The Validate Data dialog box allows you to identify suspicious and invalid cases, variables, and data values in the active dataset.

Example. A data analyst must provide a monthly customer satisfaction report to her client. The data she receives every month needs to be quality checked for incomplete customer IDs, variable values that are out of range, and combinations of variable values that are commonly entered in error. The Validate Data dialog box allows the analyst to specify the variables that uniquely identify customers, define single-variable rules for the valid variable ranges, and define cross-variable rules to catch impossible combinations. The procedure returns a report of the problem cases and variables. Moreover, the data has the same data elements each month, so the analyst is able to apply the rules to the new data file next month.

Statistics. The procedure produces lists of variables, cases, and data values that fail various checks, counts of violations of single-variable and cross-variable rules, and simple descriptive summaries of analysis variables.

Weights.
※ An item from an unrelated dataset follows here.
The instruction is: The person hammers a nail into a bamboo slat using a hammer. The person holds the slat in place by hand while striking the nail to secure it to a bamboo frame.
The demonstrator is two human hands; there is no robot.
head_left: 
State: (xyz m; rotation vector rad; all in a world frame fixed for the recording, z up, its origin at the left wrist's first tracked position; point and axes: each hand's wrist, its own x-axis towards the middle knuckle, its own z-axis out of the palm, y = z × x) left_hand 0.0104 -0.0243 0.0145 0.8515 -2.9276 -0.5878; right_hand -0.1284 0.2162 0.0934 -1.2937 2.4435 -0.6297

The procedure ignores the weight variable specification and instead treats it as any other analysis variable.

To Validate Data

This feature requires the Data Preparation option.
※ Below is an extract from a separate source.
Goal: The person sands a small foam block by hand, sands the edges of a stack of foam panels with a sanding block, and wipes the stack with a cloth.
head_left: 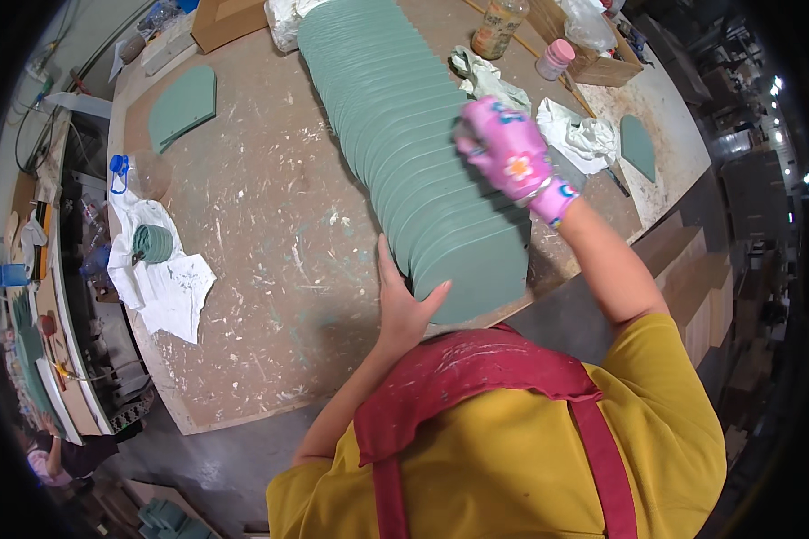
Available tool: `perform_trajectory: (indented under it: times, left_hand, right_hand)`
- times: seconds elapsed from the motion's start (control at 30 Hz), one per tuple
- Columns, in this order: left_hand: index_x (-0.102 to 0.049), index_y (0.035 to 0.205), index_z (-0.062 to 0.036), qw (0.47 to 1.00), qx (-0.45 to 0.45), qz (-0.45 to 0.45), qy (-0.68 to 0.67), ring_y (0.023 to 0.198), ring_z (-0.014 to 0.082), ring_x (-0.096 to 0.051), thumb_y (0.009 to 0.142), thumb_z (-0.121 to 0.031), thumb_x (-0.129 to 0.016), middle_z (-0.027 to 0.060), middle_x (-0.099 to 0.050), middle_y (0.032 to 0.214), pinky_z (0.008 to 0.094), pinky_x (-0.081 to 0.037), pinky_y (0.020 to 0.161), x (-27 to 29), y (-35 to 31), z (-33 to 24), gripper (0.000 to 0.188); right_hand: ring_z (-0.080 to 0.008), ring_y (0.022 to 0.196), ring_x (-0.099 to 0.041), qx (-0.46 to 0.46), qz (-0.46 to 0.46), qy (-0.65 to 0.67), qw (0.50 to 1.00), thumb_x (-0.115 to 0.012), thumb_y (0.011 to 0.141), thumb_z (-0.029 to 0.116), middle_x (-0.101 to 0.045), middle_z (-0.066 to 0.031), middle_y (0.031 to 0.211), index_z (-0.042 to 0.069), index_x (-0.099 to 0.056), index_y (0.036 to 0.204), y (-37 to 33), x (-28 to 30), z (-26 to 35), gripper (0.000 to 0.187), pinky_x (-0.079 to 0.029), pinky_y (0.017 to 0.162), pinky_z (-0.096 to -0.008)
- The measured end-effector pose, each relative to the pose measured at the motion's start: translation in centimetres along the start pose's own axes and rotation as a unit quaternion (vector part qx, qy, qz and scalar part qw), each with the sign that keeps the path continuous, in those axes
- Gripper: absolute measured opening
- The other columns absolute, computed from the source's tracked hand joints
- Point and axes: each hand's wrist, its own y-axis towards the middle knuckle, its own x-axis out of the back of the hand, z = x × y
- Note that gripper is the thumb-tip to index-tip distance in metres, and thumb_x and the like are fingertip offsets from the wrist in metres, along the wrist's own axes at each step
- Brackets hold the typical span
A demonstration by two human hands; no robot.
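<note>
Two hands at the green panels (pixel 413 126): bare left hand (pixel 406 304), thumb spread wide from fingers, touches their near-left edge; right hand (pixel 510 154), pink floral glove, curled over their right side, can't tell if holding anything. Panels flat, thin, rounded-ended, overlapping in a long row, near end by table edge. Scuffed, paint-specked table (pixel 270 225) spreads wide leftward; green roll (pixel 153 242) on white cloth (pixel 175 305) there.

Bore, as a paint-flecked worktable (pixel 270 296), overlapping green panels (pixel 404 117) from twelve toward five o'clock, a separate panel (pixel 187 106) at ten, and white cloth (pixel 178 292) at eight.
</note>
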Motion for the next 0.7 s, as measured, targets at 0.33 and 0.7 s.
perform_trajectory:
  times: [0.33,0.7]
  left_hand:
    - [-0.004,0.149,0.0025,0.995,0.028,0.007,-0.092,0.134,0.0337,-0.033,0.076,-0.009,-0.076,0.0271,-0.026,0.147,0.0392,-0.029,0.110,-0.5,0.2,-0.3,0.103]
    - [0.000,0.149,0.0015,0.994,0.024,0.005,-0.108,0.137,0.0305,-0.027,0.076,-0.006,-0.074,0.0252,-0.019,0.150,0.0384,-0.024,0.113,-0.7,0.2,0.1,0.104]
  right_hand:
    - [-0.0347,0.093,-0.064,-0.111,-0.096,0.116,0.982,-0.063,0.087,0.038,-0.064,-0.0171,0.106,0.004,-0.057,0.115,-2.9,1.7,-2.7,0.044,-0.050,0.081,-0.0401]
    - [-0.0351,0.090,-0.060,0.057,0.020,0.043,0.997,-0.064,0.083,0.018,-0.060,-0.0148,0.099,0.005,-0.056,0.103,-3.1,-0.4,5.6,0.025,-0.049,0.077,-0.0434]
  1. From the menus choose:

    Data > Validation > Validate Data...

  2. Select one or more analysis variables for validation by basic variable checks or by single-variable validation rules.

    Alternatively, you can:

  3. Click the Cross-Variable Rules tab and apply one or more cross-variable rules.

Optionally, you can:

  • Select one or more case identification variables to check for duplicate or incomplete IDs. Case ID variables are also used to label casewise output. If two or more case ID variables are specified, the combination of their values is treated as a case identifier.

Fields with Unknown Measurement Level

The Measurement Level alert is displayed when the measurement level for one or more variables (fields) in the dataset is unknown. Since measurement level affects the computation of results for this procedure, all variables must have a defined measurement level.

Scan Data. Reads the data in the active dataset and assigns default measurement level to any fields with a currently unknown measurement level. If the dataset is large, that may take some time.

Assign Manually. Opens a dialog that lists all fields with an unknown measurement level. You can use this dialog to assign measurement level to those fields. You can also assign measurement level in Variable View of the Data Editor.

Since measurement level is important for this procedure, you cannot access the dialog to run this procedure until all fields have a defined measurement level.